Nel caso dei modelli compatti e medi, sono anzi i servizi ad assicurare i margini più alti, una parte dei quali supportano la produzione stessa. Queste operazioni sono però molto meno frequenti e importanti per le automobili elettriche: la meccanica è infatti semplificata e,per questo, ma non solo, intrinsecamente più longeva. In effetti Tesla sta sperimentando powertrain capaci di durare per più di un milione di miglia!

Con questi presupposti, la Casa californiana appare quindi saggia nel vendere le sue auto online o tramite “negozi” di sua proprietà. La rivoluzione elettrica “toserà” gran parte dei ricavi del post vendita e, quindi, anche i fondi per sostenere il concessionario e la produzione; essi vengono quindi incorporati da Tesla nel prezzo di vendita.

Rapporti difficili

I costruttori “tradizionali” sono invece legati al modello delle concessionarie e non si capisce bene come faranno a vendere veicoli elettrici attraverso questo tipo di rete. In effetti i dealer e il loro personale hanno già percepito il pericolo e non sembrano particolarmente motivati a spingere gli EV 

persino nei paesi nordici, come dimostrato da una ricerca compiuta dalla danese Aarhus University.

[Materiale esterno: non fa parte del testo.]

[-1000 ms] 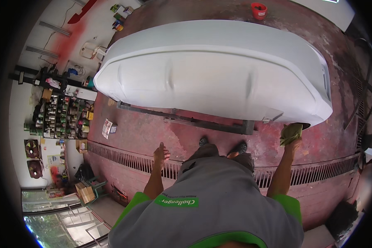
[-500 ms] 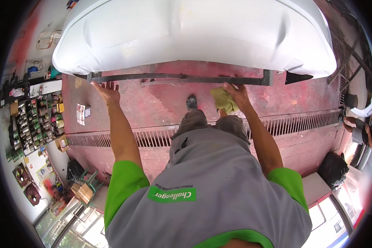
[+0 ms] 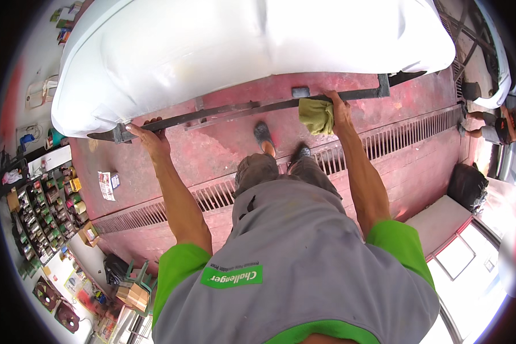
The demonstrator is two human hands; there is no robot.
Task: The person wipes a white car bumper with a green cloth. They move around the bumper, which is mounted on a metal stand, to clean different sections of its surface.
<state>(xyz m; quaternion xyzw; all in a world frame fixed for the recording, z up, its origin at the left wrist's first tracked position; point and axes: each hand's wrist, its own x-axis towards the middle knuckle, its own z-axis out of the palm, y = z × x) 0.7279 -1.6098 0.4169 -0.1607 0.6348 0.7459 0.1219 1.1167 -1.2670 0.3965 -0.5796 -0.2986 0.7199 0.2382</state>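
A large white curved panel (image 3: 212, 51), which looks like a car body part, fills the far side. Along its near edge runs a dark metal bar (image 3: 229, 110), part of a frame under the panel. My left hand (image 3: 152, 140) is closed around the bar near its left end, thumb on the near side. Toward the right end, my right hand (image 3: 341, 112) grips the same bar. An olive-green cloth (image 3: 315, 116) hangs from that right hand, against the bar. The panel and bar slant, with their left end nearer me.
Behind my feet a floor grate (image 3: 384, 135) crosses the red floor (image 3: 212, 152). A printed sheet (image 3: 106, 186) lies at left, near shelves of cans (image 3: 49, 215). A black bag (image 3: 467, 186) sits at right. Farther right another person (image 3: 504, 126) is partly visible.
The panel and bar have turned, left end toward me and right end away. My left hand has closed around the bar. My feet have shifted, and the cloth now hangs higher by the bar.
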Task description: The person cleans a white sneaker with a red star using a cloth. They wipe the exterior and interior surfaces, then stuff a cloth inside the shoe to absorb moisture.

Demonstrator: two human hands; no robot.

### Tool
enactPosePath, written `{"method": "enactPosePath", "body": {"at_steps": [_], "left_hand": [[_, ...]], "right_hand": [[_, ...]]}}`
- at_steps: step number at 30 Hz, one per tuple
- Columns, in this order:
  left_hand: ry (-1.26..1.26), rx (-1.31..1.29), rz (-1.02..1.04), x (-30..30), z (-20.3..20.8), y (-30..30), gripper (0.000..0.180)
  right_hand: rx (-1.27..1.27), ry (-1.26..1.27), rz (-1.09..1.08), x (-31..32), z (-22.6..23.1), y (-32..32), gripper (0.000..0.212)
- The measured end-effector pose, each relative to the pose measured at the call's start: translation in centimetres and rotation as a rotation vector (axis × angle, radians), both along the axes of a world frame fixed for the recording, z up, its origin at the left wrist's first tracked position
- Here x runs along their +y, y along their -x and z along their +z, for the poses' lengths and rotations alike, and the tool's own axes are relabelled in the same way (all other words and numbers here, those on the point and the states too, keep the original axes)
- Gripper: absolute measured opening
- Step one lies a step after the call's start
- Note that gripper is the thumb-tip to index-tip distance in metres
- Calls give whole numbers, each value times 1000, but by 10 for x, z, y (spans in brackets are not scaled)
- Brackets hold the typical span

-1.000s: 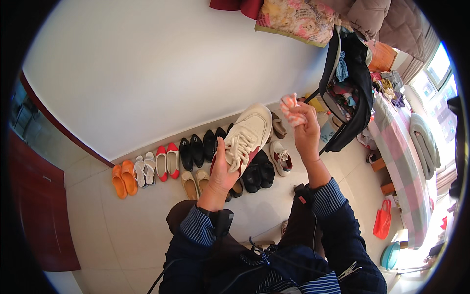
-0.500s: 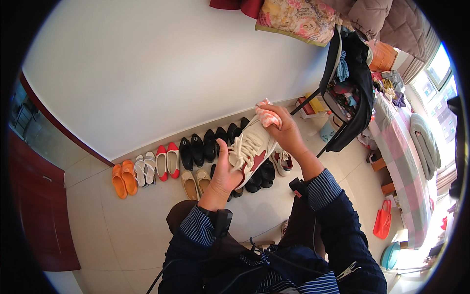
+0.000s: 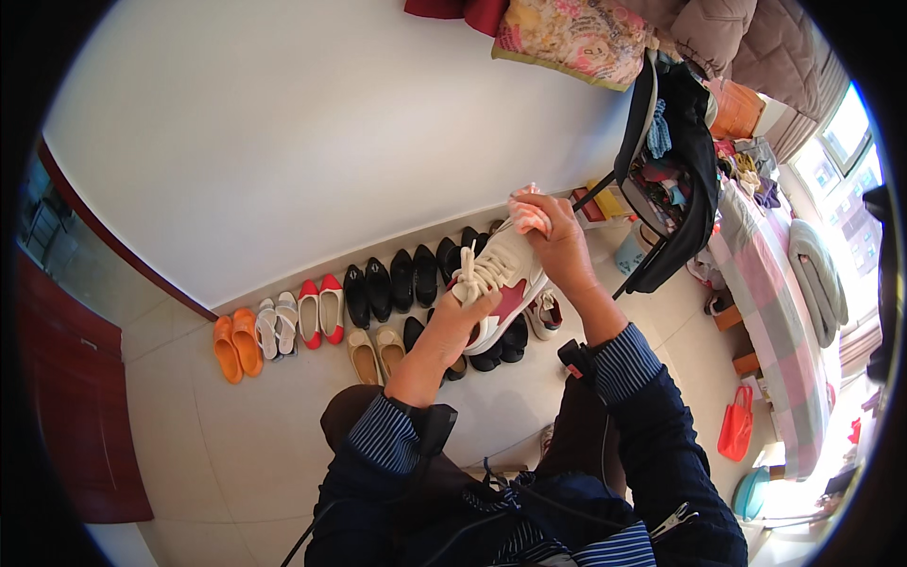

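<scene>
A cream lace-up sneaker (image 3: 491,269) with a dark red patch on its side is held up off the floor, toe pointing away to the upper right. My left hand (image 3: 452,326) grips it at the heel end, the thumb lying across the side by the laces. Bunched in my right hand (image 3: 559,241) is a pink-and-white striped cloth (image 3: 531,210), at the toe of the sneaker. The fingers of my left hand are partly hidden behind the shoe.
Pairs of shoes line the wall: orange slippers (image 3: 236,345), white sandals (image 3: 277,326), red-and-white flats (image 3: 321,310), several black shoes (image 3: 402,281), beige flats (image 3: 376,354). A black folding chair (image 3: 661,227) heaped with clothes stands at the right, near a bed (image 3: 784,321) and a red bag (image 3: 735,430).
The sneaker has turned so more of its red-patched side shows. My left thumb has come down onto it, and my right hand with the cloth has moved slightly right.
</scene>
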State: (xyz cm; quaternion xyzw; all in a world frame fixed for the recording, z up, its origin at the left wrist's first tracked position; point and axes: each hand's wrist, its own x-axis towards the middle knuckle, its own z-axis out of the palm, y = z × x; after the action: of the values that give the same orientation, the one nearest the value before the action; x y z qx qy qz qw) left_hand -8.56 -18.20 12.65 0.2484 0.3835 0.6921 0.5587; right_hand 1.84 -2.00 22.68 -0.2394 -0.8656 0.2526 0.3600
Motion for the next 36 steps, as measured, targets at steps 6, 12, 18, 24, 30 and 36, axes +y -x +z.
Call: {"method": "enactPosePath", "body": {"at_steps": [6,12,18,24,30,36], "left_hand": [[-100,-573,97,12,-7,-4,29],[-121,-555,104,12,-10,-4,42],[-213,-658,87,9,1,10,59],[-124,-735,107,4,8,11,56],[-171,-594,125,9,12,-4,54],[-226,-725,134,8,4,21,53]], "right_hand": [[-13,30,83,-7,4,-2,44],[-29,-249,175,7,1,-6,47],[-3,-356,272,-72,-39,-27,49],[46,-416,205,-62,-52,-18,46],[186,36,142,9,-23,24,47],[131,-222,184,-95,-60,-11,42]]}}
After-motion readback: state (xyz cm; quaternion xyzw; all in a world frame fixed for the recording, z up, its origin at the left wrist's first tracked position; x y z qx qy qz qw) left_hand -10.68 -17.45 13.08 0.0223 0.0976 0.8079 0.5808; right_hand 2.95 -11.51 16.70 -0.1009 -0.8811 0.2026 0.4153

Si potrebbe “inventare” una manutenzione fittizia per poter generare un certo profitto per i concessionari, ma in questo caso il confronto con Tesla sarebbe sfavorevole. Abbracciare lo schema a bassa manutenzione taglierebbe però i margini e imporrebbe ulteriori spese per creare un sistema di vendita alla Tesla.

Alla fine, i marchi tradizionali si troveranno a dover percorrere le stesse tappe ideate (e subite) da Tesla con, in più, il fardello di una distribuzione non adatta ai nuovi scenari. La cosa migliore per affrontare la rivoluzione elettrica è forse creare un brand e una rete specializzata per le auto elettriche, come hanno fatto Bmw con le “i” e Volvo con le future Polestar.

Le sedan del Terzo Millennio

Per finire, una nota: praticamente tutte le Case stanno spingendo verso i Suv e i Crossover perché, testuali parole dei loro executives, “i consumatori le vogliono e permettono margini più alti“. Quello che si nota, però, è il grande sforzo pubblicitario a favore di questi veicoli, un’azione che almeno in parte crea la grande domanda che i consumatori manifestano per questi segmenti.

Cosa potrebbe accadere, poi, se il prezzo del carburante aumentasse? I Suv non sono propriamente dei campioni di economia… Un’altra considerazione riguarda i margini: quando tutti i marchi avranno Suv in tutti segmenti, la competizione sarà accesa e quindi anche i margini potrebbero soffrire.

Il lato spiazzante della rivoluzione elettrica è un costruttore americano men che ventenne, Tesla, che offre un grande Suv elettrico e tiene alta la bandiera delle tradizionali berline 3 volumi, ormai quasi smobilitato dagli altri costruttori Usa.

1 Comments

  1. maximilien1791 says:

    In punto che non viene detto è che l’adozione dell’elettrico significa il licenziamento di milioni di operai che poi con quali soldi, una volta senza lavoro si compreranno l’auto elettrica ?

    Poi c’è il fatto tecnico, le auto 100% elettriceh sono una bufala, Tesla compresa perché l’anello debole sono le batterie.

    L’Europa potrebbe disintegrare Tesla ed i cinesi semplicemente elettrificando le autostrade e le superstrade con un sistema ad induzione. Le auto allora avrebbero batterie molto più piccole solo per il tragitto casa-autostrade.